GPSジャマー作動下で、
車両の位置は確認できるのか。
格安トラッカーとREGUITの測位・位置発信性能を比較
GPS発信機を装着していても、通信・測位を妨害する機器が使われれば、 位置情報の取得や送信が不安定になる可能性があります。 盗難時に重要なのは、GPSだけに頼らず、限られた情報から現在位置を確認し続けられる設計です。
「GPSを付けているから、盗まれても大丈夫」。 そう考えていても、盗難時の通信・測位環境によっては、 地図上の位置が更新されにくくなることがあります。
今回は、電波妨害やGPSを受信しにくい環境を想定し、 安価な見守り用トラッカーと、車両盗難時専用追尾システム REGUITの違いを整理します。
妨害・遮蔽環境で差が出る、
測位方法の違い
GPS衛星からの電波だけに依存する端末と、 Wi-Fi情報や携帯基地局情報も利用する端末では、 GPSを受信しにくい状況で取得できる位置情報に違いが生じます。
安価な見守り用トラッカー
GPS衛星からの情報を主な測位手段とする端末では、 GPSジャマーの影響や、地下・屋内・立体駐車場などの環境により、 現在位置を取得できない、または更新が止まる場合があります。 更新間隔が長い製品では、移動状況を連続的に確認することも難しくなります。
複数の情報を使って位置確認を補助
REGUITはGPS・みちびきに加え、利用できる場合は周辺Wi-Fi情報や 携帯基地局情報も活用して位置確認を補助します。 GPSの精度が低下した場合は推定範囲が広くなることがありますが、 GPSだけに依存する端末より、位置を確認できる可能性を高めます。
盗難時に必要なのは、
「いまの位置」の連続更新
車両は短時間で大きく移動します。 更新間隔が長い位置情報では、停車場所や移動方向を判断しにくくなります。
点の情報だけでは、車両の移動状況を判断しにくい
見守り用途のGPS端末には、バッテリー消費を抑えるため、 位置情報の更新間隔が30秒から数分程度に設定されている製品があります。 更新間隔が長いと、車両がどの方向へ移動しているか、 端末が現在も車両と一緒に動いているかを判断しにくくなります。
REGUITは追尾モード時、約5秒間隔で位置情報を発信
アプリで「盗難発生」を操作すると、REGUITは追尾モードへ移行します。 移動中は約5秒間隔を目安に位置情報を更新し、 車両の現在位置と移動方向の確認を支援します。 連続した位置変化は、110番通報後に警察へ状況を説明する際の補助情報にもなります。
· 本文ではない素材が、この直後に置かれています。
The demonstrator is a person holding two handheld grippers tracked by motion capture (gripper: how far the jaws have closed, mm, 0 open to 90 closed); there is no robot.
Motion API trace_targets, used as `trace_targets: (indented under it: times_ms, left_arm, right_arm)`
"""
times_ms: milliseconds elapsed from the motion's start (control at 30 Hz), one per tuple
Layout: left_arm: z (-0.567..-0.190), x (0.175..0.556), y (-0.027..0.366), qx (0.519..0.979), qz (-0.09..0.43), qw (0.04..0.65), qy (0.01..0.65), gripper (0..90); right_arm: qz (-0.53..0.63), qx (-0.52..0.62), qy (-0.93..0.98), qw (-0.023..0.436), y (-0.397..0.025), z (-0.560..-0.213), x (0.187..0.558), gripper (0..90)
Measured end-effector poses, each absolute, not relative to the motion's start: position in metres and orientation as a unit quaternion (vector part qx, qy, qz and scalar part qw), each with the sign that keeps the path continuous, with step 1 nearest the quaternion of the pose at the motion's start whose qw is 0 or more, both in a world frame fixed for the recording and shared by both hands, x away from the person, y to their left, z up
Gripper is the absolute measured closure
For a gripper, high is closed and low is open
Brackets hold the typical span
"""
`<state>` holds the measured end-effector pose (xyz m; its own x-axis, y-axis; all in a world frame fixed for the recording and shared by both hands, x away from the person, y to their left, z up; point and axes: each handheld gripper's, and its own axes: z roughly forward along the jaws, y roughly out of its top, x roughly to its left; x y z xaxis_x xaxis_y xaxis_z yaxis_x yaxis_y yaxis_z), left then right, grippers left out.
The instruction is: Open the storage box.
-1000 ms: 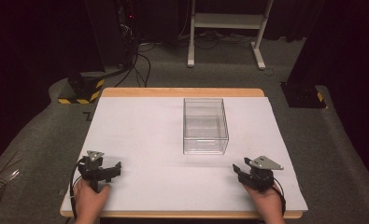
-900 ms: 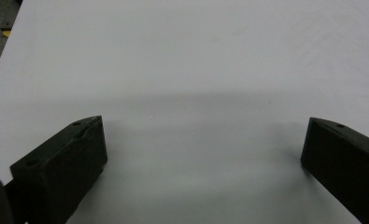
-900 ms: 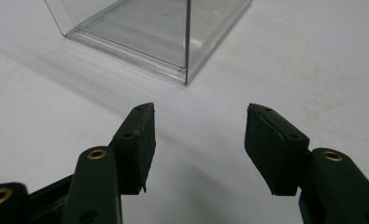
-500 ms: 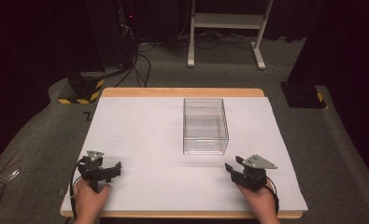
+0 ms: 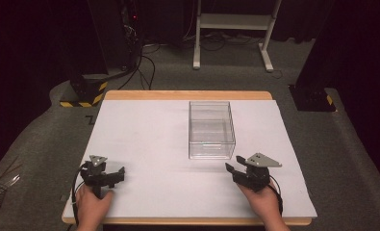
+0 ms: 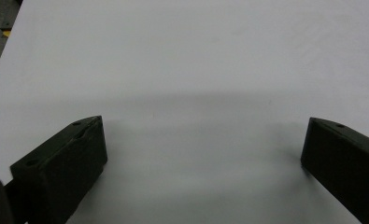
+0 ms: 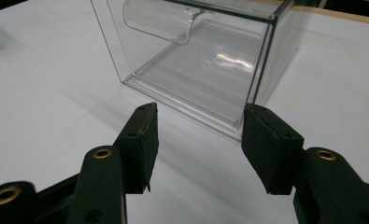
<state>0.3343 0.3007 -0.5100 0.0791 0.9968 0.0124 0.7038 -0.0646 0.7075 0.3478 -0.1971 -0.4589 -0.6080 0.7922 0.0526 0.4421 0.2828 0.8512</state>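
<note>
Left claw (image 5: 114,174): spread wide over white paper-covered surface (image 5: 149,144)
Right claw (image 5: 232,169): parted (empty), near clear rectangular plastic box (image 5: 210,130)

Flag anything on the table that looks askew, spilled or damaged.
Nothing stands out. The clear box sits upright and square on the white table cover, with no spill or visible crack. Both tools, left and right, are open and hold nothing.

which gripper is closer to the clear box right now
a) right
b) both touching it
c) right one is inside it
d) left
a: in the high view the right gripper sits just in front of the clear box, jaws open and apart from it, while the left gripper rests far off near the table's left corner.
</note>
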Motion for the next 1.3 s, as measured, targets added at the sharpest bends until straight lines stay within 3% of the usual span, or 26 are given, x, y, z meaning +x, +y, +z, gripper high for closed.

| 比較項目 | 一般的な安価なGPSトラッカー | REGUIT |
|---|---|---|
| 主な測位方法 | GPSを中心とした測位 | GPS・みちびき・Wi-Fi・携帯基地局情報 |
| GPSが受信しにくい環境 | 位置取得や更新が停止する場合がある | 利用可能なWi-Fi・基地局情報で位置確認を補助 |
| 位置更新間隔 | 30秒から数分程度の製品もある | 追尾モード時は約5秒間隔を目安に発信 |
| 盗難時の確認目的 | 一定間隔ごとの位置確認 | 現在位置と移動方向の継続的な確認 |
| 警察への情報提供 | 取得した位置情報を伝える | 現在位置・移動方向・位置変化を伝えるための情報を確認 |
表は左右にスクロールして確認できます。
GPSジャマーがGPSだけでなく携帯通信にも影響を与える場合や、 地下・コンテナ内・圏外などでは、REGUITでも位置情報を取得・送信できないことがあります。 測位精度や更新間隔は、通信環境、周囲の建物、端末状態などによって変動します。
突破された後まで考えた、
REGUITという備え。
物理ロックやカーセキュリティが「盗ませない」ための防御を担うのに対し、 REGUITは車両が動かされた後の通知と現在位置確認を担います。 役割の異なる対策を組み合わせることで、盗難時に取れる行動を増やします。